I figured I should answer that question (since several native speakers of bidrectional languages helped give me some information too!).

The easiest way to explain it is to first look at how I talked about reading order in the post Sticky Keys vs. Reading Order. Basically, this 'Reading Order' setting allows you set the context for the text before you even type it. It is a non-destructive (in the sense that it does not alter the text in a harmful way) and easily changeable.

Then, you start typing. And now we will look at Unicode Standard Annex #9 - The Bidirectional Algorithm. It talks about how characters all have a Bidi class that can say what directionality it has (if any) and how strong that directionality is.

Now most letters have what is known as a strong directionality, but the strength is very local and has very little effect on anything but the characters right around it. And this is where U+200e and U+200f come in -- they are just as strong (but no stronger) than one of those letters might be (Left- to-Right and Right-to-Left, respectively). As UAX #9 says:

2.4 Implicit Directional Marks

These characters are very light-weight codes. They act exactly like right-to-left or left-to-right characters, except that they do not display or have any other semantic effect. Their use is generally more convenient than the explicit embeddings or overrides since their scope is much more local.

RLM

Right-to-Left Mark   Right-to-left zero-width character

LRM

Left-to-Right Mark   Left-to-right zero-width character

There is no special mention of the implicit directional marks in the following algorithm. That is because their effect on bidirectional ordering is exactly the same as a corresponding strong directional character; the only difference is that they do not appear in the display.

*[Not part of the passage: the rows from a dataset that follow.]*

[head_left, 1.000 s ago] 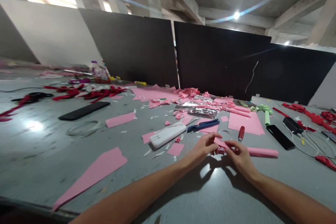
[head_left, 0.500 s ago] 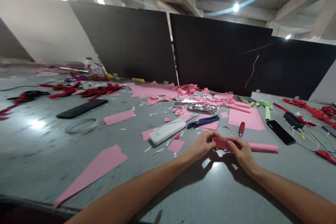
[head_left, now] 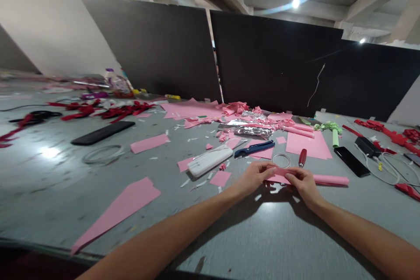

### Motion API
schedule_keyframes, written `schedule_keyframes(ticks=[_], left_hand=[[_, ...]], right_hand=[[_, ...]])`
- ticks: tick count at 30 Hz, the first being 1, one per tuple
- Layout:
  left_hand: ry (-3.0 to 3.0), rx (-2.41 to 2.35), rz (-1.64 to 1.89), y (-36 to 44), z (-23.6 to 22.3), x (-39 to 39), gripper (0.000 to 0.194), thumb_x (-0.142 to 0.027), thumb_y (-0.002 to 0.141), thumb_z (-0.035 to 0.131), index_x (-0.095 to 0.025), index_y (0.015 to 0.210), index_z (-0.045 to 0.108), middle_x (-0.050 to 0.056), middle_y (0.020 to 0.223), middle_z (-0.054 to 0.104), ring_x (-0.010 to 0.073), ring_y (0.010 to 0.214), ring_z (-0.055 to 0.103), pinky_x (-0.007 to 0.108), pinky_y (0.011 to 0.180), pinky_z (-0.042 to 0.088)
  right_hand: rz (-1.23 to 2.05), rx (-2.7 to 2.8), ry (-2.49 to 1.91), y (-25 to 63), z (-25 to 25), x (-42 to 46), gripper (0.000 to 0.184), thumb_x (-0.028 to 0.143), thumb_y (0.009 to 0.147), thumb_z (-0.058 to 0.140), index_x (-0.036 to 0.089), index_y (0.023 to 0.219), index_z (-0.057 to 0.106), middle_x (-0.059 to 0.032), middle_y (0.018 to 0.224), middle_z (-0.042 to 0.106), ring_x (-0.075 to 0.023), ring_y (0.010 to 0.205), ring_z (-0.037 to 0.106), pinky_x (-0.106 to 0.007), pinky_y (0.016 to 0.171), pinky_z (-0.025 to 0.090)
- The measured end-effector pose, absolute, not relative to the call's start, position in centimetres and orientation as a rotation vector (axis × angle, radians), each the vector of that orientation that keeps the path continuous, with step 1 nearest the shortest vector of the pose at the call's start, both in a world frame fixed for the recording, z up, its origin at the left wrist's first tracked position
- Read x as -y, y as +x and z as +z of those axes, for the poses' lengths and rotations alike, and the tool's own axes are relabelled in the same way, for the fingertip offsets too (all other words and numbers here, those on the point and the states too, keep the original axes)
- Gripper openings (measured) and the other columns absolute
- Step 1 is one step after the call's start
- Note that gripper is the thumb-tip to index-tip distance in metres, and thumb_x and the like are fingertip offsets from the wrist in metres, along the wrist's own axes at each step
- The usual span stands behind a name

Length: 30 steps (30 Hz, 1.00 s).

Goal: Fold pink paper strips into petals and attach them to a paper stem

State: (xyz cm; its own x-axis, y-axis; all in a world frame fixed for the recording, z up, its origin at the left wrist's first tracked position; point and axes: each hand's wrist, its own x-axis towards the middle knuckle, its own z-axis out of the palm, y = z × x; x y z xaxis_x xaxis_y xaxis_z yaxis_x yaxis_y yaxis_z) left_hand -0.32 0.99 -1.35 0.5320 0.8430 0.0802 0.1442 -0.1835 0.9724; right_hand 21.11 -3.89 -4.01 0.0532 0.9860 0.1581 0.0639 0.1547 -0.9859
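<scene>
My left hand (head_left: 257, 176) and my right hand (head_left: 302, 183) pinch a small strip of pink paper (head_left: 278, 176) between them, just above the table. Both hands are closed on it, thumbs toward me. Behind the right hand a pink paper roll (head_left: 331, 180) lies on the table, its left end hidden by the fingers. Just beyond the hands are a ring of thin wire (head_left: 281, 160) and a tool with a red handle (head_left: 302, 157), its tip hidden. A dark blue utensil-like cutter or stapler (head_left: 254, 148) and a white oblong device (head_left: 210, 161) lie to the left.
Pink sheets (head_left: 308, 143), crumpled scraps and silver foil (head_left: 251, 130) cover the table's back. A black phone (head_left: 351, 162) and a charger (head_left: 367, 146) with cables sit at right. At left are a pointed pink piece (head_left: 121, 210), a black slab (head_left: 103, 133) and red ribbons (head_left: 126, 112).
The pink paper strip has tilted, so its face now looks lighter and flatter. Both hands still pinch it in nearly the same place. The view has shifted slightly.
</scene>
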Motion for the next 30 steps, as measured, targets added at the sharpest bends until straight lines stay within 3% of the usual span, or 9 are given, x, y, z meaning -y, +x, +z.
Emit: schedule_keyframes(ticks=[2,5,11,18,30], left_hand=[[1.640,-0.824,0.784,-0.22,-1.24,-0.80,0.041,-0.054,0.095,0.066,-0.017,0.107,0.079,0.006,0.091,0.074,0.0185,0.075,0.066,0.027,0.066,0.051],[1.624,-0.808,0.769,-0.16,-1.23,-0.66,0.043,-0.056,0.096,0.065,-0.016,0.099,0.080,0.005,0.081,0.071,0.0174,0.066,0.063,0.026,0.060,0.049],[1.652,-0.815,0.794,-0.25,-1.34,-0.66,0.028,-0.044,0.093,0.070,-0.019,0.097,0.082,0.003,0.082,0.073,0.0166,0.068,0.062,0.025,0.062,0.046],[1.661,-0.828,0.782,-0.12,-0.94,-0.31,0.041,-0.055,0.098,0.064,-0.018,0.091,0.079,0.004,0.075,0.071,0.0164,0.061,0.061,0.026,0.059,0.044],[1.588,-0.792,0.782,-0.29,-0.52,-0.08,0.033,-0.046,0.095,0.067,-0.016,0.095,0.080,0.006,0.082,0.072,0.0169,0.067,0.062,0.029,0.066,0.048]], right_hand=[[1.040,1.256,-1.162,21.08,-4.05,3.85,0.038,0.050,0.076,0.087,0.016,0.093,0.085,-0.0043,0.070,0.075,-0.0144,0.050,0.060,-0.027,0.049,0.050],[1.069,1.246,-1.165,21.02,-3.96,3.96,0.036,0.048,0.077,0.086,0.016,0.093,0.086,-0.0047,0.070,0.075,-0.0149,0.051,0.060,-0.028,0.049,0.052],[1.070,1.245,-1.161,21.06,-3.70,4.20,0.038,0.048,0.076,0.088,0.018,0.099,0.085,-0.0037,0.075,0.076,-0.0160,0.056,0.061,-0.029,0.053,0.056],[1.076,1.264,-1.146,20.88,-3.68,4.32,0.030,0.043,0.080,0.083,0.016,0.094,0.087,-0.0045,0.067,0.074,-0.0152,0.052,0.061,-0.028,0.052,0.050],[1.114,1.284,-1.109,21.10,-3.78,4.14,0.043,0.053,0.080,0.088,0.016,0.100,0.086,-0.0040,0.065,0.073,-0.0163,0.053,0.063,-0.028,0.052,0.050]])
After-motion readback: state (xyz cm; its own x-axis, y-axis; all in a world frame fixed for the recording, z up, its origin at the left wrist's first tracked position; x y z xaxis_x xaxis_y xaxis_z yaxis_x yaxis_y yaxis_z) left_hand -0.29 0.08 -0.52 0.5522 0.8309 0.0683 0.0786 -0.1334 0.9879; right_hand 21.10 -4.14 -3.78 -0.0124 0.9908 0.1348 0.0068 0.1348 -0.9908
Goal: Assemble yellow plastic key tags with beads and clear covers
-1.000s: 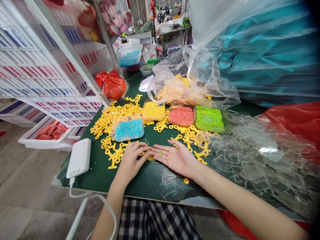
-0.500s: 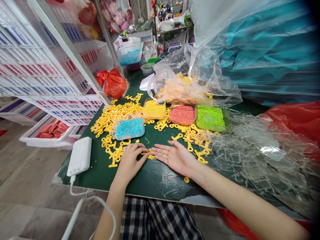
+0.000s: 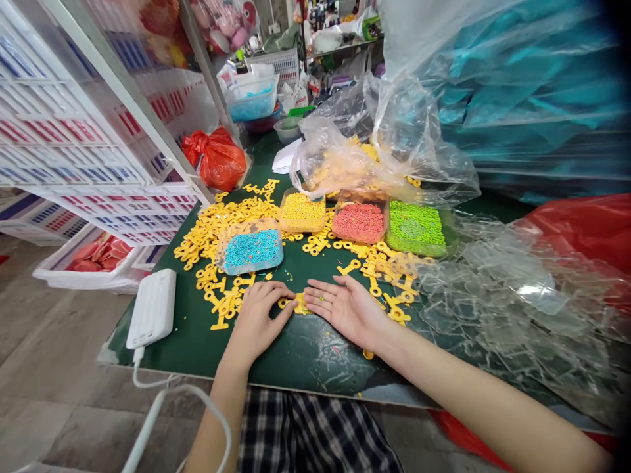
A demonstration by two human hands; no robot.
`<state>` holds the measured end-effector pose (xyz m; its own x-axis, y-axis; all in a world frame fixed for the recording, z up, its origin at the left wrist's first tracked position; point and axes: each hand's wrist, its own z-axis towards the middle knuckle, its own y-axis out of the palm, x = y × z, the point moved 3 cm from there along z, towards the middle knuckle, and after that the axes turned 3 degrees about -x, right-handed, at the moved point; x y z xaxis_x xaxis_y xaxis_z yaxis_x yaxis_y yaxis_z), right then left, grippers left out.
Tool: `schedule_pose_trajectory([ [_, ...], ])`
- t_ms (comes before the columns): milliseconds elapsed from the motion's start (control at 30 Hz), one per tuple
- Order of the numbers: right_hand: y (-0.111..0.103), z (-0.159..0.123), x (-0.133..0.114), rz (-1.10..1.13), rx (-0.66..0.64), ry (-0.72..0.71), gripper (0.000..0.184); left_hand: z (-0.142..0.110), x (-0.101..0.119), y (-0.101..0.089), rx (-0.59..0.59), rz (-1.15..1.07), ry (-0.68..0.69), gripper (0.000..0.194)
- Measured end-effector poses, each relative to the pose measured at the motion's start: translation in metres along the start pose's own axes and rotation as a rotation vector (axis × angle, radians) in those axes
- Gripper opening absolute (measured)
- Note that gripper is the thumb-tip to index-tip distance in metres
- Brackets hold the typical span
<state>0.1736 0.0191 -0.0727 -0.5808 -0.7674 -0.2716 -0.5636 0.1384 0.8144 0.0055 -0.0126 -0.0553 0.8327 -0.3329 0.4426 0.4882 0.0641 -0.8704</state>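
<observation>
My left hand (image 3: 261,315) is closed, thumb and forefinger pinched round a yellow plastic piece (image 3: 302,304) on the green table. A ring end of that piece shows between the two fingers. Palm up, my right hand (image 3: 348,310) lies with its fingers stretched out beside the piece. A tiny green bead (image 3: 321,297) rests on those fingers. Beyond my hands stand clear trays of small beads: a blue tray (image 3: 252,249), a yellow tray (image 3: 302,211), a red tray (image 3: 359,222) and a green tray (image 3: 417,226).
Loose yellow pieces (image 3: 221,226) are heaped at the left, with more under a clear plastic bag (image 3: 340,157) behind. Thin transparent plastic pieces (image 3: 513,315) cover the right side. A white power bank (image 3: 152,307) with a cable lies at the left edge, near stacked crates (image 3: 128,210).
The view has shifted slightly. My right hand has drawn a little away from my left fingertips, and more of the yellow piece shows between them.
</observation>
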Motion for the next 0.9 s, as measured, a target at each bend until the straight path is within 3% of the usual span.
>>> schedule_pose_trajectory([
  [433,-0.0040,-0.0036,-0.0064,0.108,-0.015,-0.043,0.032,-0.0034,0.0108,0.0005,-0.087,0.004,0.101,0.009],
  [733,0.0045,-0.0088,-0.0067,0.069,0.139,-0.074,0.040,-0.0047,0.0111,-0.0003,-0.078,-0.005,0.122,0.009],
  [900,0.0003,-0.0058,-0.0051,0.080,0.085,-0.066,0.036,-0.0044,0.0100,-0.0001,-0.064,-0.036,0.121,0.009],
])
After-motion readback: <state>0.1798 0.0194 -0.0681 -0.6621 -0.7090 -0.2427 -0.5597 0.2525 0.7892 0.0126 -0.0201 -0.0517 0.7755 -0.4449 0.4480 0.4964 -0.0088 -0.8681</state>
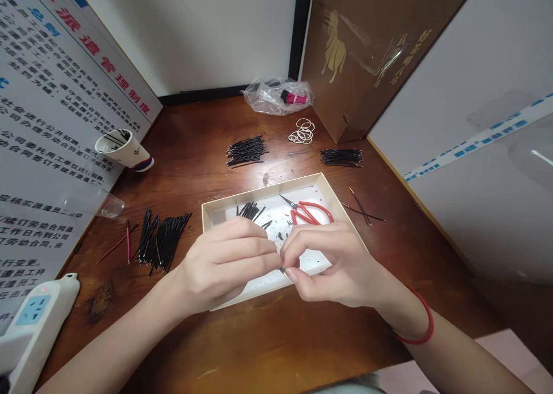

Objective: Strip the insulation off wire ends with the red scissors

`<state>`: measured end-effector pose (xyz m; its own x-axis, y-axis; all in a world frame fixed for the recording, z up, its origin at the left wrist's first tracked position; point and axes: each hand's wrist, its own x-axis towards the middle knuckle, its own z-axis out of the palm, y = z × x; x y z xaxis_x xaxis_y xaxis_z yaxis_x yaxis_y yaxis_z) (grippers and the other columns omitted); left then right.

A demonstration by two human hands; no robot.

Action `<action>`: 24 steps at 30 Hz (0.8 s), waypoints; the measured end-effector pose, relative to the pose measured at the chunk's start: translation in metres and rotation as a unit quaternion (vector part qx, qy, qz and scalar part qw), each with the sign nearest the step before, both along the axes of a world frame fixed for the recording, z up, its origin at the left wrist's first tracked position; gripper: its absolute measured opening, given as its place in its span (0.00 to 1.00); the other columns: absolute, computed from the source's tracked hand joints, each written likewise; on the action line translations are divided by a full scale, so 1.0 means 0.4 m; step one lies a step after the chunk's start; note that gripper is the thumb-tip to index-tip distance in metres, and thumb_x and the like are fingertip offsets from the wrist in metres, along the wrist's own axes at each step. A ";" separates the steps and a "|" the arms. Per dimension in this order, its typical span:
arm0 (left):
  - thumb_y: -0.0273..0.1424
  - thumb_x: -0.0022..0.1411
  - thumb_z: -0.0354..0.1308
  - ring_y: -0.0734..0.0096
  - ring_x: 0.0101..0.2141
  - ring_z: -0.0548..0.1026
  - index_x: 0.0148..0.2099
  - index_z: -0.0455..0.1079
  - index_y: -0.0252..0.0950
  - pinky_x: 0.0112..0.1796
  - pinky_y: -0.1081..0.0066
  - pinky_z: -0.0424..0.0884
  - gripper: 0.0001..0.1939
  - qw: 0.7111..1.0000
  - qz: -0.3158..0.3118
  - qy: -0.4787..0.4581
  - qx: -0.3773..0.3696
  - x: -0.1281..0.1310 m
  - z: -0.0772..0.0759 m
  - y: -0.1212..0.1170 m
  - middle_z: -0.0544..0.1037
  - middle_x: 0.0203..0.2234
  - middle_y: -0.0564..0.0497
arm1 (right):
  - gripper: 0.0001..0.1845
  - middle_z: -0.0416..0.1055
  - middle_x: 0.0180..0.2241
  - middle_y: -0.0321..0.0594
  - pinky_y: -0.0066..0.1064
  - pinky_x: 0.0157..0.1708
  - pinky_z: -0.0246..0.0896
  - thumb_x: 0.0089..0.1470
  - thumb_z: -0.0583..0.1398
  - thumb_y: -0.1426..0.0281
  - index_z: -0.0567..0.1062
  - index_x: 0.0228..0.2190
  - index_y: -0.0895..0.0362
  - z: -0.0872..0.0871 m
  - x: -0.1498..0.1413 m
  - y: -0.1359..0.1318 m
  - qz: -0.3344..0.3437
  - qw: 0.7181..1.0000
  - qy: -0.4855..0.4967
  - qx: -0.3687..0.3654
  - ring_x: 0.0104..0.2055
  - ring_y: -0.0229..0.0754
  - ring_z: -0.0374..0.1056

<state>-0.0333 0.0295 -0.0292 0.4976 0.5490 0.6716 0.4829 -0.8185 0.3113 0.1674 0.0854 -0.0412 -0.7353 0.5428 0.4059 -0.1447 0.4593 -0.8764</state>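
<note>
Left hand (233,261) and right hand (332,261) together over a shallow box (268,193), right fingertips pinching a short dark wire (283,272), left grip unclear, red-handled scissors (296,205) far right inside.

Red 务派遣管理制度 (89,41) heading the white board (64,123) at ten o'clock, blue 总则 (44,23) below, black lines including 行变更 (23,258), blurred gold characters (402,51) on the brown box (363,88) at one o'clock, unreadable blue marks on tape (470,144) at two o'clock

Fingers (301,280) on wire (282,272), shallow tray (263,193), scissors (298,205)
</note>
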 end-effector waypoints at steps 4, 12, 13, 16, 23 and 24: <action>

In fact the only difference between them and the letters is that LRM and RLM are not visible -- so two in a row has no more effect than two letters in a row -- which is to say none of any significance.

And as More on cursor support: the rest of the answer certainly showed, even a misplaced LRM, RLM, or random letter with strong directionality will not convince any character with strong directionality to change its stripes. The only characters that have anything to fear are the weaker characters, though as the UAX #9 indicates those do exist. So it makes sense to put them in when you want to give an extra hint if you are not as sure of the context.

I'll talk more about that how functions use (and perhaps misuse?) this functionality soon....

 

This post brought to you by U+200e, LEFT-TO-RIGHT MARKER